Records excerpted from a collection –
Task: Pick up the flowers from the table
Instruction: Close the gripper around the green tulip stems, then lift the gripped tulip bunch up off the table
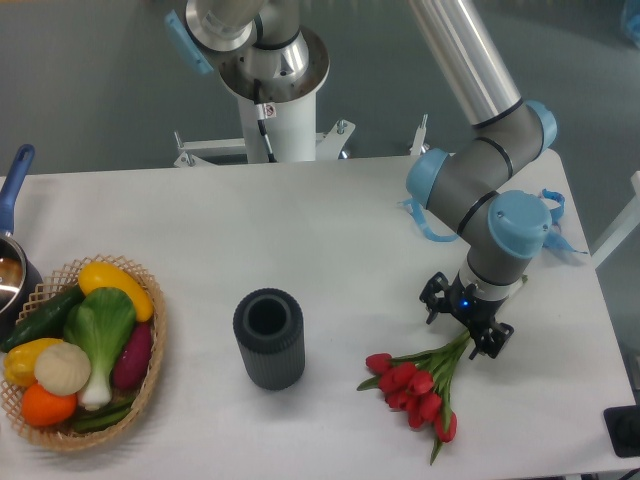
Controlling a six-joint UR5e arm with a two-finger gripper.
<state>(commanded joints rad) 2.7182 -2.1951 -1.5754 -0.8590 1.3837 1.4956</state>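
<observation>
— Looking at the tulips [413, 388], are they off the table [300, 230] yet?

— No, the bunch is lying flat near the right front edge, red heads pointing toward the front and the green stems running up to the gripper [466, 322].

— Is the gripper holding them?

— It is sitting right over the stem ends with its two fingers standing apart, one on each side of the stems. Nothing is being clamped as far as I can see.

— So what is remaining?

— I am judging the approach as nearly finished; the closing on the stems and the lifting are both waiting to be done.
</observation>
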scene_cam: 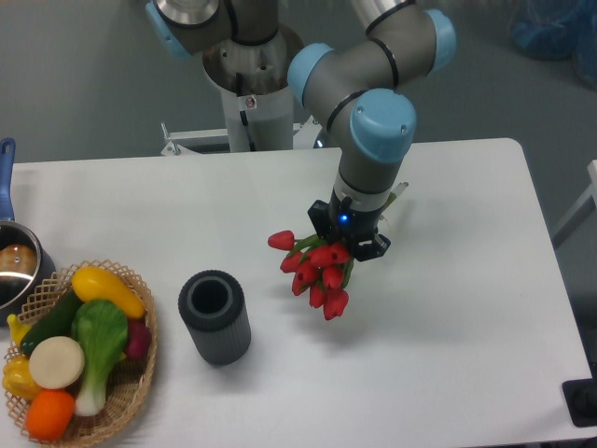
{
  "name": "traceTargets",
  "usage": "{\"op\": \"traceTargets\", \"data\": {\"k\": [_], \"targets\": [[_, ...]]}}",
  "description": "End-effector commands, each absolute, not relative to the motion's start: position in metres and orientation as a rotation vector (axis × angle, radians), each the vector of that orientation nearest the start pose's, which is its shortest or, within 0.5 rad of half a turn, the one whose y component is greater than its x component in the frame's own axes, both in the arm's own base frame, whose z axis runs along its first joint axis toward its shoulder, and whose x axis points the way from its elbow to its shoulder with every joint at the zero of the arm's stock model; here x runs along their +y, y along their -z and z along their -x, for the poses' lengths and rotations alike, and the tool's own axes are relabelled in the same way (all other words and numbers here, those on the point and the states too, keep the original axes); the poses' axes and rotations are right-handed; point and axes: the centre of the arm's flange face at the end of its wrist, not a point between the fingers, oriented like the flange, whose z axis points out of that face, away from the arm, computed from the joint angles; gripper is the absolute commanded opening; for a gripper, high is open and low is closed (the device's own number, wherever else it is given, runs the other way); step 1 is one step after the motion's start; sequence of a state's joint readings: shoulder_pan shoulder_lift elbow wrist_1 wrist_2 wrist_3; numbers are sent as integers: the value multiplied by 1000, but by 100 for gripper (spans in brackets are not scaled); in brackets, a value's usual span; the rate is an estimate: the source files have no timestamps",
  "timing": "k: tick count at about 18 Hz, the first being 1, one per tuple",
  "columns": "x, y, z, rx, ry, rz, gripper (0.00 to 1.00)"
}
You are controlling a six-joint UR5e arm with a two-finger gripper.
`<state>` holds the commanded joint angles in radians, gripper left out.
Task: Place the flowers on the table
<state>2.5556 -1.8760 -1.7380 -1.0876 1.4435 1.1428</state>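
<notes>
Broadly, the large white matte rectangular surface (466,280) has bare room right of the dark ribbed cylinder (215,317) and well apart from the wicker basket of toy vegetables (79,350), so the sound course, as I judge it, is to lower the bunch straight onto that patch, let the buds meet the top before the fingers part, and keep the stems from swinging toward the cylinder. The black two-finger claw (348,241) is clamped on the stems of the bunch of red tulip buds with short green stems and leaves (312,271), which hangs tilted down and to the left, between the cylinder and the arm; whether the lowest bud touches the top I cannot tell. About ten glossy closed buds cluster tightly, one jutting leftward.
</notes>
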Motion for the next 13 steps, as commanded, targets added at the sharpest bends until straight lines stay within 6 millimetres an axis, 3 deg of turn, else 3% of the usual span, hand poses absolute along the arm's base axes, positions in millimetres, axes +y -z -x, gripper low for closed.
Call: {"op": "traceTargets", "data": {"k": [13], "targets": [[447,-264,406,228,122,3026,31]]}}
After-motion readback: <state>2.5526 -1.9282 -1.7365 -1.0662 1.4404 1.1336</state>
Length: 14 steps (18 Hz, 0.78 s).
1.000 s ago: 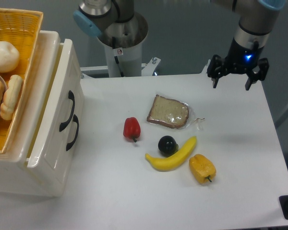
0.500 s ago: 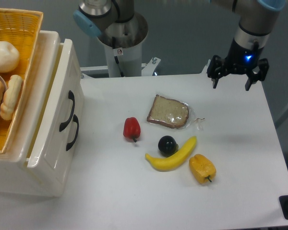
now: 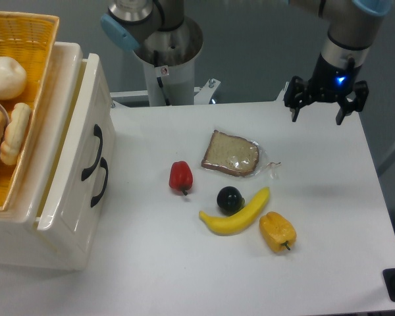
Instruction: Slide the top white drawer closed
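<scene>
Pincer (image 3: pixel 316 116) open, no legible writing

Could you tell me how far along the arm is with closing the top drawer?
Nothing looks done yet: the top drawer stands pulled out from the cabinet. Nothing is in hand either; the gripper hangs open and empty above the table's far right corner, well away from the drawer. Left: cross over the food to the drawer front and push it in.

Cream-white top drawer (image 3: pixel 85 118), black handle (image 3: pixel 92 153); yellow basket (image 3: pixel 23 39); red pepper (image 3: pixel 180 176); yellow banana (image 3: pixel 234 215).
</scene>
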Available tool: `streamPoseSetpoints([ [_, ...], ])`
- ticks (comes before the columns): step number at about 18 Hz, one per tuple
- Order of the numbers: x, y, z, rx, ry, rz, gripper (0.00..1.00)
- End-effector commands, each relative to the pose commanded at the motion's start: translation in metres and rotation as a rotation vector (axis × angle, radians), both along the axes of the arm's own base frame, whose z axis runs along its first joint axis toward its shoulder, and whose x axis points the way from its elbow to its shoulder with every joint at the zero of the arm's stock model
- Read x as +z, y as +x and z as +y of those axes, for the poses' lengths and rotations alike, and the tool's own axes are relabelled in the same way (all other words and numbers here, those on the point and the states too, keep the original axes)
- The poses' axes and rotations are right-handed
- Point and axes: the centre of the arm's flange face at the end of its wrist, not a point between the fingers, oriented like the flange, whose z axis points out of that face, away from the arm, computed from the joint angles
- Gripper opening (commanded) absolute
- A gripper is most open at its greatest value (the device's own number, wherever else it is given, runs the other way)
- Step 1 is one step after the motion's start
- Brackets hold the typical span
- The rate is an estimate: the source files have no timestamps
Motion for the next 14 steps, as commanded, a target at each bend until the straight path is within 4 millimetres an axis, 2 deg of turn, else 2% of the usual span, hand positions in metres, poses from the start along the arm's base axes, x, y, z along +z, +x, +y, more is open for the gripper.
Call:
streamPoseSetpoints([
  [10,0.002,-0.003,-0.003,0.006,0.000,0.006,1.00],
  [14,0.001,-0.008,-0.013,0.023,0.000,0.006,1.00],
])
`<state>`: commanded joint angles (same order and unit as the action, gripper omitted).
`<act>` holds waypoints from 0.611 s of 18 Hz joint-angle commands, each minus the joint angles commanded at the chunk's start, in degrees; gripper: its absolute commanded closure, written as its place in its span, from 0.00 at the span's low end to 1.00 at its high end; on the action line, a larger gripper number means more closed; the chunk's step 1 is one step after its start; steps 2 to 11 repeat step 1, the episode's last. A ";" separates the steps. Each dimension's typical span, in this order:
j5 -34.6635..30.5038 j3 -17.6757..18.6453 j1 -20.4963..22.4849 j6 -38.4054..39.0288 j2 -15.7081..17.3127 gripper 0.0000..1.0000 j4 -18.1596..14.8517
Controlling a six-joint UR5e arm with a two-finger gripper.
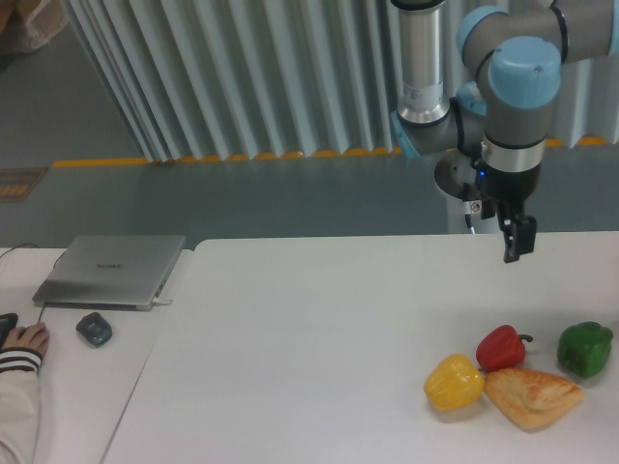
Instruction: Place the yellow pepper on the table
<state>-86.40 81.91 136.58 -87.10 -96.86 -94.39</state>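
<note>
The gripper [515, 242] is dark and thin, and it hangs in the air above the far side of the table [309, 329]. It holds nothing. It is seen edge-on here, so I cannot tell if its two fingers are apart or together. Above it the arm [513, 106] goes straight up. It is made of smooth grey tubes with round light-blue caps at the joints, and it bends back toward a shiny silver post behind.

The table is big, flat, plain white, with a rounded corner. Well below the gripper, near the front right of the table, lies a small group of food. The red pepper [501, 348] is glossy with a dark stem. Just in front of it is the tan pastry [533, 396], shaped like a triangle and crusty looking. The yellow pepper [454, 382] sits on the table just left of the pastry. It is shiny, bright, round and bumpy. The green pepper [585, 348] is to the right, dark and lumpy.

Far left, on a smaller white desk, lie a flat grey laptop [111, 270] and a dark mouse [94, 329].
</note>
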 joint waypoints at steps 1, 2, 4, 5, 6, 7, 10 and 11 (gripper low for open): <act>-0.17 0.09 -0.09 0.00 -0.09 0.00 0.00; -0.17 0.09 -0.09 0.00 -0.09 0.00 0.00; -0.17 0.09 -0.09 0.00 -0.09 0.00 0.00; -0.17 0.09 -0.09 0.00 -0.09 0.00 0.00; -0.17 0.09 -0.09 0.00 -0.09 0.00 0.00; -0.17 0.09 -0.09 0.00 -0.09 0.00 0.00; -0.17 0.09 -0.09 0.00 -0.09 0.00 0.00; -0.17 0.09 -0.09 0.00 -0.09 0.00 0.00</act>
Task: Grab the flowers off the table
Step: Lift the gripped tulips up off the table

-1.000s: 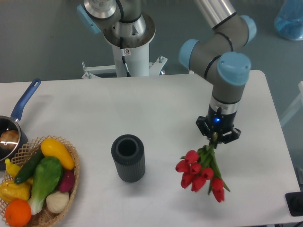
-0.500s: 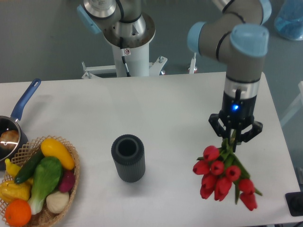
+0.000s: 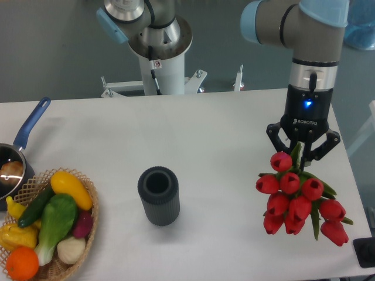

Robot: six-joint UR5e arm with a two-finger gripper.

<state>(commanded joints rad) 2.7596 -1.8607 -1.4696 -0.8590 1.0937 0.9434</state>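
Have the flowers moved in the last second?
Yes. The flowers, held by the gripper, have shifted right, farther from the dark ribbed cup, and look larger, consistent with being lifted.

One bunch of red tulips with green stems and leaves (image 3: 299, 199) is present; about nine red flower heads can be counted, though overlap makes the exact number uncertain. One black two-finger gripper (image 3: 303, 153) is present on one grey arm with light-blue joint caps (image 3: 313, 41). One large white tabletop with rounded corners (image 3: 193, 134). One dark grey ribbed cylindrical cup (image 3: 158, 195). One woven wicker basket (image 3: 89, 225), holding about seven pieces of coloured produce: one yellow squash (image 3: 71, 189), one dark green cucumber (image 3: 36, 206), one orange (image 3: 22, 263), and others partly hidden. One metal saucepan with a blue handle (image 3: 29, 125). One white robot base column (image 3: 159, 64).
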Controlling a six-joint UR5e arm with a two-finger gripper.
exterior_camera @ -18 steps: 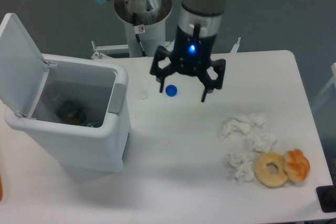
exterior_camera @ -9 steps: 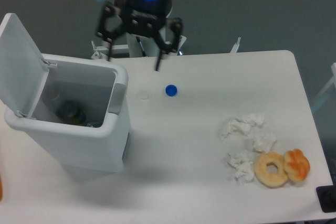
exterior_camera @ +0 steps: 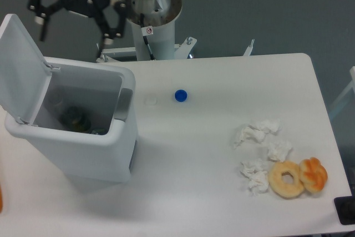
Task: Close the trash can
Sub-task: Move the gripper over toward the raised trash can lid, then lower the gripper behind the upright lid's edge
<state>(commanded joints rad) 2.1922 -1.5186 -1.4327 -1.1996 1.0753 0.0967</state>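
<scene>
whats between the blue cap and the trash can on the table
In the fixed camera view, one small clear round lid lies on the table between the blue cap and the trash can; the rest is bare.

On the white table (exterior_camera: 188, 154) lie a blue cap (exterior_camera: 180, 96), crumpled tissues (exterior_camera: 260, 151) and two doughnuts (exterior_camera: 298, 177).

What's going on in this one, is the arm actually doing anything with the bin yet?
Not yet. The gripper hangs open and empty in the air behind the trash can, touching nothing. The lid stands upright on the left side, so the can is fully open with some rubbish visible inside. On the table lie a blue cap, crumpled tissues and two donuts, all untouched.
</scene>
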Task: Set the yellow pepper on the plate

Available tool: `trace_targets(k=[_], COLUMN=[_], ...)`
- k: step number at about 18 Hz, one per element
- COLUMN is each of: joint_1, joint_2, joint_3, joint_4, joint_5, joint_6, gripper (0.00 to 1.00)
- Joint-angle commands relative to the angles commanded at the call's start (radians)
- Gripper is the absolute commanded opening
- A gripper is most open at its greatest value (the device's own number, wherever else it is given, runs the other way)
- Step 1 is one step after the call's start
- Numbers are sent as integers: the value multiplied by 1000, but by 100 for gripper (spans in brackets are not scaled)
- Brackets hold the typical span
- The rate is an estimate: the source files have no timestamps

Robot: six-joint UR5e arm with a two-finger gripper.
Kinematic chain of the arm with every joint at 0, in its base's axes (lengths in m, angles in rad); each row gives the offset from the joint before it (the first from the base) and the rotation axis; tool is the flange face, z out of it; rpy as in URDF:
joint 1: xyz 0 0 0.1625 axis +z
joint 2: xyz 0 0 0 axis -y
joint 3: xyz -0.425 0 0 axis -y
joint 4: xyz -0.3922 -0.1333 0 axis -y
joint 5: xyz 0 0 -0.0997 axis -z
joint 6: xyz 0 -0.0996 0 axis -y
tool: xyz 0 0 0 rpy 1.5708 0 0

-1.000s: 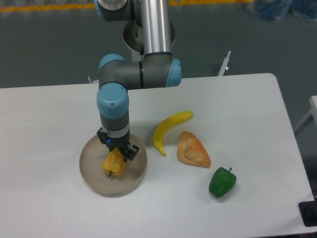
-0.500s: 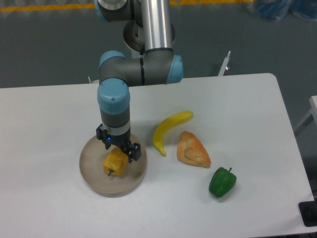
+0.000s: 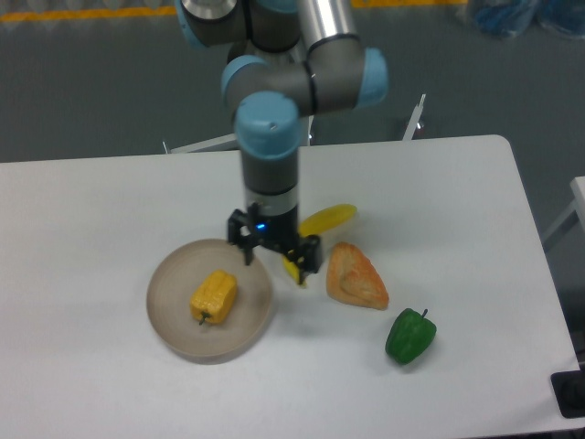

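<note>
Left of your tool (image 3: 273,255), item one: the plate (image 3: 174,322), round and grey-beige, flat on the white tabletop (image 3: 91,219). Its right rim lies just beside the tool's left finger, and you cannot tell whether they touch.

Item two: the yellow pepper (image 3: 213,295), lying on its side on the plate, a little right of the plate's middle, stem end toward the camera. It sits clear of the tool, nothing gripping it.

Item three: your tool itself, pointing straight down, fingers spread wide, nothing between them, a small blue light showing on its body.

Behind and partly under the tool: a yellow banana (image 3: 327,219), its near end hidden by the right finger, its far end showing to the tool's right.

Right of the tool: an orange-brown wedge-shaped piece of toy food (image 3: 356,276), just beside the banana.

Farther right and nearer the camera: a green pepper (image 3: 409,336), standing apart from the rest.
</note>
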State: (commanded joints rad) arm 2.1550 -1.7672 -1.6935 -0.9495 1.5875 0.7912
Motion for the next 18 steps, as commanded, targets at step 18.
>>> trace_targets(k=[18], joint_1=[114], joint_2=[-18], joint_3=[77], joint_4=[2], joint_5=[58], joint_6=[356], gripper=[100])
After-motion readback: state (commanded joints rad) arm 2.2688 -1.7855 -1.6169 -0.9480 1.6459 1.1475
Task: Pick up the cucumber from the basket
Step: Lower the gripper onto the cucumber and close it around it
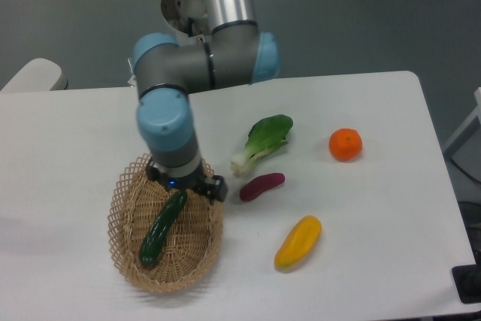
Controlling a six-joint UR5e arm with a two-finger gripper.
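Approach step: the gripper [188,186] hangs over the far rim of the basket [124,208], just above the upper end of the cucumber [162,228], which lies lengthwise on the basket floor — not yet grasped. The next move calls for a descent with the fingers set across the cucumber's narrow width. The wrist housing hides most of the fingers, so whether they are spread or pressed together cannot be told — nor whether they touch the cucumber.
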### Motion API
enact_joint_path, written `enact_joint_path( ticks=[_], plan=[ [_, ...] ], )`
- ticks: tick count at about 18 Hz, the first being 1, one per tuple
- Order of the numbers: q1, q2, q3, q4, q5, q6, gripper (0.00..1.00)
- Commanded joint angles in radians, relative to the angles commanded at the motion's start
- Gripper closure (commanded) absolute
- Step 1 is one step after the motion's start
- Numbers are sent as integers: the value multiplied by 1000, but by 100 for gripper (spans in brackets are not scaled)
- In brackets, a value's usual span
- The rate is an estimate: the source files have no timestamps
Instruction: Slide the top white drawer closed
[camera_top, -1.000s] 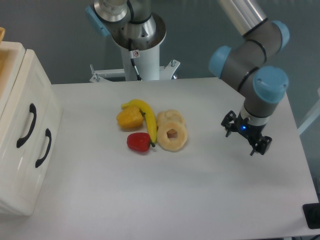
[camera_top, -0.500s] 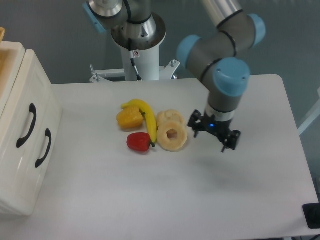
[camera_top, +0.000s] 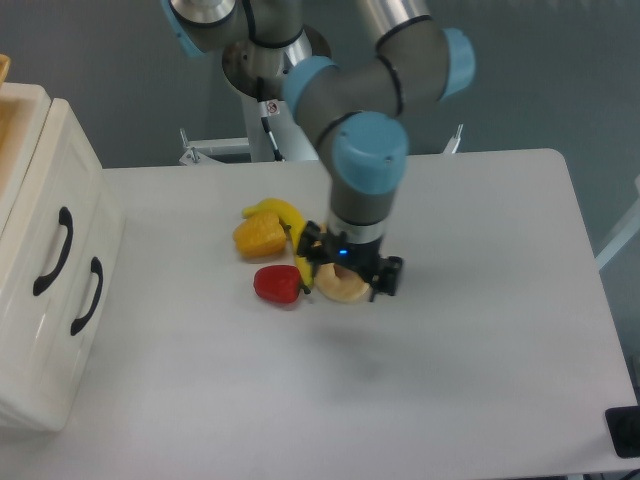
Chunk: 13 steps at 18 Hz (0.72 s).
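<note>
— Two drawers are at the left side of the bench (camera_top: 300, 400), yes?

— Yes. The lower drawer (camera_top: 85, 300) is nearer, and the top white drawer (camera_top: 50, 215) is above it, at the left edge. Each one has a black curved handle. I cannot tell how far the top one stands out.

— Where is the claw (camera_top: 349, 268)?

— It hangs over the middle of the bench, well apart from the drawers. Its fingers stand apart and grasp nothing. It partly hides a pale ring (camera_top: 337, 289). Beside it lie a red fruit (camera_top: 277, 284), a banana (camera_top: 288, 220) and an orange piece (camera_top: 259, 238).
</note>
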Motion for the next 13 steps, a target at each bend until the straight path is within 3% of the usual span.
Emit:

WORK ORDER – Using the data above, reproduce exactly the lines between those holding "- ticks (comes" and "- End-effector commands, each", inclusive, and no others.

EXERCISE SOLUTION –
- ticks (comes before the columns): step number at about 18 Hz, one per tuple
- Order of the numbers: x, y, z, rx, ry, rz, gripper (0.00..1.00)
- End-effector commands, each relative to the pose commanded at the motion's start: translation in metres and rotation as a rotation vector (axis × angle, radians), both along the axes of the arm's own base frame, whose z axis runs along its first joint axis toward its shoulder, and whose x axis points the way from its elbow to its shoulder with every joint at the zero of the arm's stock model

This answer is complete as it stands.